**EXERCISE DESCRIPTION**: Please write out exactly the lines of the data below from the line holding "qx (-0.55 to" through the line holding "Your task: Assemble", and leave out the rest.

**EXERCISE DATA**:
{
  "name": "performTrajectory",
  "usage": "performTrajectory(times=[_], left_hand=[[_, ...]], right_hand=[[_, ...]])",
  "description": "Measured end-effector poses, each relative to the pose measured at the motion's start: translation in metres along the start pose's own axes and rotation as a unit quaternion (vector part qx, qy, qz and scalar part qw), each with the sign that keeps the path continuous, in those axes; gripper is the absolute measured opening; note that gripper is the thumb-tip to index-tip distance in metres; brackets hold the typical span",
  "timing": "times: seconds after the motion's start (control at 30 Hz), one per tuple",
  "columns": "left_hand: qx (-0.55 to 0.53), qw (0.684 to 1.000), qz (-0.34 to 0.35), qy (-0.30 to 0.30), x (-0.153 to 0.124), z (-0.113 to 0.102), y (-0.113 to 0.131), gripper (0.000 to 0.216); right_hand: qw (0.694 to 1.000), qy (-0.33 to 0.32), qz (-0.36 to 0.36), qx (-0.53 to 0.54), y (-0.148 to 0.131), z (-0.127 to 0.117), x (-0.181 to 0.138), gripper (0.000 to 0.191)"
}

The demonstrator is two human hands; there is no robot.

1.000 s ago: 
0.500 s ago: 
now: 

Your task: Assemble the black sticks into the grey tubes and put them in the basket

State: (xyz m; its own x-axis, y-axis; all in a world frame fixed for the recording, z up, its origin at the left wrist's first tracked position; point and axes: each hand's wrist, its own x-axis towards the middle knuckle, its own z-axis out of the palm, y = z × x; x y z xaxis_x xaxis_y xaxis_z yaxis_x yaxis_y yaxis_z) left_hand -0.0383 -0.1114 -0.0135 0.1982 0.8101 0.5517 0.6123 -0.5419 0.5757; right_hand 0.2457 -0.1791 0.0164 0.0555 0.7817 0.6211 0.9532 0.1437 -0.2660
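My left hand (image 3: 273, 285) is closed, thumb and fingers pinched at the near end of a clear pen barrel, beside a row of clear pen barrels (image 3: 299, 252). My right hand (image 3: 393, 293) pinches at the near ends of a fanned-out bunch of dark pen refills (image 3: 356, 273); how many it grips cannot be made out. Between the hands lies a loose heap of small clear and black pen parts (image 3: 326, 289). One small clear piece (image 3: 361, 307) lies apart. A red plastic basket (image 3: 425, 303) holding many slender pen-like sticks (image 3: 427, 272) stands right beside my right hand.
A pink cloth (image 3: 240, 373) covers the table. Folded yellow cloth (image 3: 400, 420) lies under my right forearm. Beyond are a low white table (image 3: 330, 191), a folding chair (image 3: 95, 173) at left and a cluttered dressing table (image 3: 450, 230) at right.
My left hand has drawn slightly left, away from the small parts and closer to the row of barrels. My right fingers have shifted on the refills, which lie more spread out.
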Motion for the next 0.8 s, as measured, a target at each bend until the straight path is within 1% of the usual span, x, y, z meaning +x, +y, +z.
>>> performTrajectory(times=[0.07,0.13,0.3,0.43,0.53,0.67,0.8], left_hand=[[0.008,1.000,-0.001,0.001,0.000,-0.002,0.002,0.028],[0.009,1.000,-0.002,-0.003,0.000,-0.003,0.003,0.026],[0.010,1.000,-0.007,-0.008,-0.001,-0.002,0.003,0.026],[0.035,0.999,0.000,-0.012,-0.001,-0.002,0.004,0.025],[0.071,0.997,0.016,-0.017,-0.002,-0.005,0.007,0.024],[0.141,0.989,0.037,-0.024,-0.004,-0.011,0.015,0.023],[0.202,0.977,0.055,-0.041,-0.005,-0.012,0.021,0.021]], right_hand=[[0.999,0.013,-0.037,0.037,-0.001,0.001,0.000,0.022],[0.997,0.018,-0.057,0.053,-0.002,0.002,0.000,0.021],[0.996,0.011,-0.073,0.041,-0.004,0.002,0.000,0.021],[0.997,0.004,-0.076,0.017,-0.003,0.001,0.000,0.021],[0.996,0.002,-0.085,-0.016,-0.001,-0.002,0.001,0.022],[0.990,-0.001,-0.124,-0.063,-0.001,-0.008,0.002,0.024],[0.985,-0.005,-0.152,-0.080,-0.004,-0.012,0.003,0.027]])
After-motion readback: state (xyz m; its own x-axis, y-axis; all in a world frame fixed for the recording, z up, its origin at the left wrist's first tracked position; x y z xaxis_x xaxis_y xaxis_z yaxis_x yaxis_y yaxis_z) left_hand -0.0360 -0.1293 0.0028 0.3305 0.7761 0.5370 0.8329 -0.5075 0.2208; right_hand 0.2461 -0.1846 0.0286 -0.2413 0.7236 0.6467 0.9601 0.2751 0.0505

**TASK OUTPUT**:
  "columns": "left_hand: qx (-0.55 to 0.53), qw (0.684 to 1.000), qz (-0.34 to 0.35), qy (-0.30 to 0.30), x (-0.153 to 0.124), z (-0.113 to 0.102), y (-0.113 to 0.131), gripper (0.000 to 0.216); right_hand: qw (0.694 to 1.000), qy (-0.33 to 0.32), qz (-0.36 to 0.36), qx (-0.53 to 0.54), y (-0.148 to 0.131), z (-0.127 to 0.117), x (-0.181 to 0.138), gripper (0.000 to 0.191)"
}

The demonstrator is two human hands; there is no robot.

1.000 s ago: 
0.500 s ago: 
now: 

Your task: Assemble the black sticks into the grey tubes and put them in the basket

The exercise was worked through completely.